→ Exercise directions: Please retype the data in full and exactly; the pictures are not part of the copy.
Top of Data
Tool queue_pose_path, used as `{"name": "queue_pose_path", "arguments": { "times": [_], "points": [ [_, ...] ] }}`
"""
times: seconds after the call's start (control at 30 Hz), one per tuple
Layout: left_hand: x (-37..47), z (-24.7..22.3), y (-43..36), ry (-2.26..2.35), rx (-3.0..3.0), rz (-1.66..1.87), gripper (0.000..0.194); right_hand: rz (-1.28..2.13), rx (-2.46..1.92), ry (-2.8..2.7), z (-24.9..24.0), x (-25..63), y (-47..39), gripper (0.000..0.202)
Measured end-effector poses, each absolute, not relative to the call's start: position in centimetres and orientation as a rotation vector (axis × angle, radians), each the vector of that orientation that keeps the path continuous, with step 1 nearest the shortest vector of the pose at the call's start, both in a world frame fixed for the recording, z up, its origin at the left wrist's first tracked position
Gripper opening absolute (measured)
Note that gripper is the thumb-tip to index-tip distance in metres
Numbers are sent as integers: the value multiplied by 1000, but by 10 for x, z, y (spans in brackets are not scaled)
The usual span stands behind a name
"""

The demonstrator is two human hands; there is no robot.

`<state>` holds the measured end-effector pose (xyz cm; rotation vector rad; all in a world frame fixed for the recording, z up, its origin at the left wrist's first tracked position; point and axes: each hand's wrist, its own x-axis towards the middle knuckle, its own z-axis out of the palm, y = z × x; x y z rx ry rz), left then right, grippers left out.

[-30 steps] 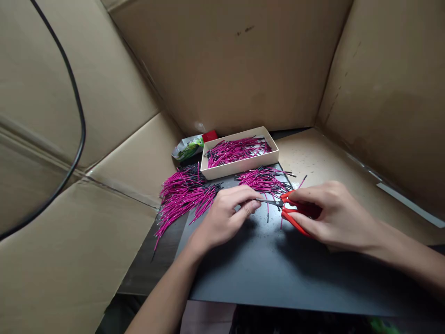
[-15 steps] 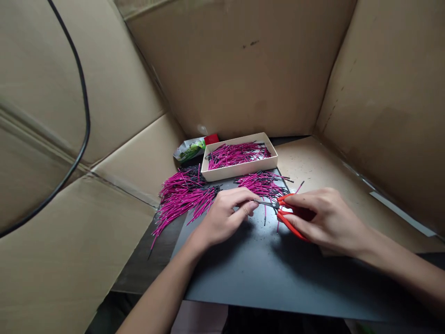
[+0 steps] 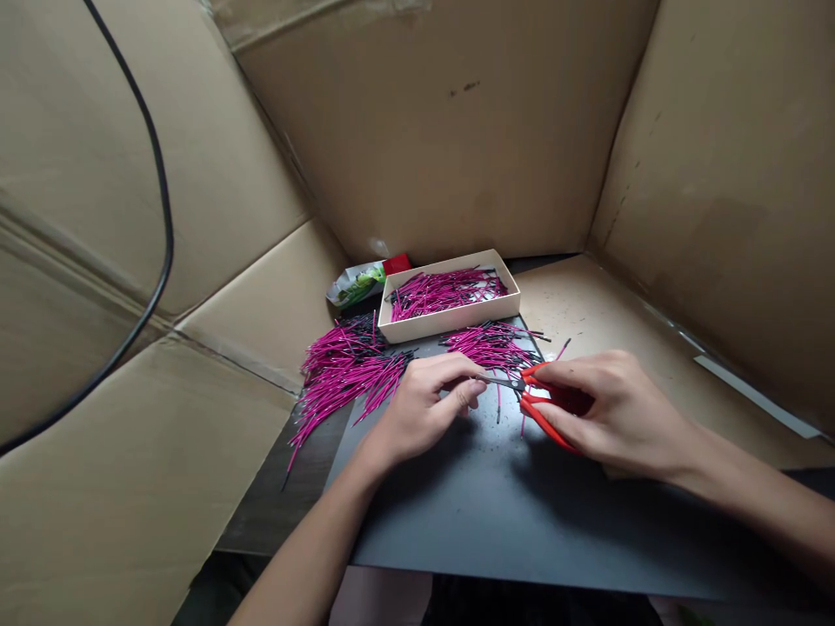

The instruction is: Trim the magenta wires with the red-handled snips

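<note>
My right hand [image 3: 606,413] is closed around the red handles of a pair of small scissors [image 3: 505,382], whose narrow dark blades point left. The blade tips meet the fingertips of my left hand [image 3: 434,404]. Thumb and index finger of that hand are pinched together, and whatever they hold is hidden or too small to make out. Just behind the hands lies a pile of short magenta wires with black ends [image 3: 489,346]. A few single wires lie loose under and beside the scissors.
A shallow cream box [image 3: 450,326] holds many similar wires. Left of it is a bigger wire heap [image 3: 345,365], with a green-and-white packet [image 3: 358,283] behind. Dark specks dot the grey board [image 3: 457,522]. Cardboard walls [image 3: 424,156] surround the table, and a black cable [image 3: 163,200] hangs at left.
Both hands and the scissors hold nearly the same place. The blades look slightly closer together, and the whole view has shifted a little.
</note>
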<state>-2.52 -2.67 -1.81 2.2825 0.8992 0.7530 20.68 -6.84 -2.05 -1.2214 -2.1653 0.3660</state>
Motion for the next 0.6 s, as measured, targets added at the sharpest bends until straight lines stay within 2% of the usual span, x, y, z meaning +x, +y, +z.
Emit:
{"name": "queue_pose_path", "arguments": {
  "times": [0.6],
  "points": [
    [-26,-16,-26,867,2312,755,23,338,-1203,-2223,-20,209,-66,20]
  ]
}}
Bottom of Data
→ Exercise solution:
Tool queue_pose_path, used as `{"name": "queue_pose_path", "arguments": { "times": [_], "points": [ [_, ...] ] }}`
"""
times: seconds after the call's start (control at 30 Hz), one per tuple
Layout: left_hand: x (-37..47), z (-24.7..22.3), y (-43..36), ry (-2.26..2.35), rx (-3.0..3.0), rz (-1.66..1.87), gripper (0.000..0.194); right_hand: rz (-1.28..2.13), rx (-2.46..1.92), ry (-2.8..2.7), z (-24.9..24.0), x (-25..63), y (-47..39), gripper (0.000..0.202)
Measured end-effector poses, each absolute, not relative to the call's start: position in centimetres and orientation as a rotation vector (axis × angle, radians), each the vector of that orientation that keeps the path continuous, with step 1 nearest the shortest vector of the pose at the call's start, both in a world frame fixed for the recording, z up, its origin at the left wrist's first tracked position
Gripper opening absolute (measured)
Note that gripper is the thumb-tip to index-tip distance in metres
Numbers are sent as integers: the value multiplied by 1000, but by 10 for x, z, y (spans in brackets are not scaled)
The usual span stands behind a name
"""

The demonstrator is two human hands; there is no robot.

`<state>` holds the measured end-effector pose (xyz cm; rotation vector rad; all in a world frame fixed for the recording, z up, its origin at the left wrist's first tracked position; point and axes: each hand's wrist, its own x-axis towards the middle knuckle, its own z-axis out of the palm, y = z × x; x y z rx ry rz), left then right, grippers left out.

[-30 steps] 
[-15 steps] 
[+0 steps] 

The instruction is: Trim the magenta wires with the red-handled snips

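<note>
My right hand [image 3: 606,413] is closed around the red handles of a pair of small scissors [image 3: 505,382], whose narrow dark blades point left. The blade tips meet the fingertips of my left hand [image 3: 434,404]. Thumb and index finger of that hand are pinched together, and whatever they hold is hidden or too small to make out. Just behind the hands lies a pile of short magenta wires with black ends [image 3: 489,346]. A few single wires lie loose under and beside the scissors.
A shallow cream box [image 3: 450,326] holds many similar wires. Left of it is a bigger wire heap [image 3: 345,365], with a green-and-white packet [image 3: 358,283] behind. Dark specks dot the grey board [image 3: 457,522]. Cardboard walls [image 3: 424,156] surround the table, and a black cable [image 3: 163,200] hangs at left.
Both hands and the scissors hold nearly the same place. The blades look slightly closer together, and the whole view has shifted a little.
</note>
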<state>-2.52 -2.67 -1.81 2.2825 0.8992 0.7530 20.68 -6.84 -2.05 -1.2214 -2.1653 0.3660</state>
Motion for the next 0.6 s, as measured, targets added at the sharpest bends until straight lines stay within 2% of the usual span, x, y, z meaning +x, +y, +z.
Emit:
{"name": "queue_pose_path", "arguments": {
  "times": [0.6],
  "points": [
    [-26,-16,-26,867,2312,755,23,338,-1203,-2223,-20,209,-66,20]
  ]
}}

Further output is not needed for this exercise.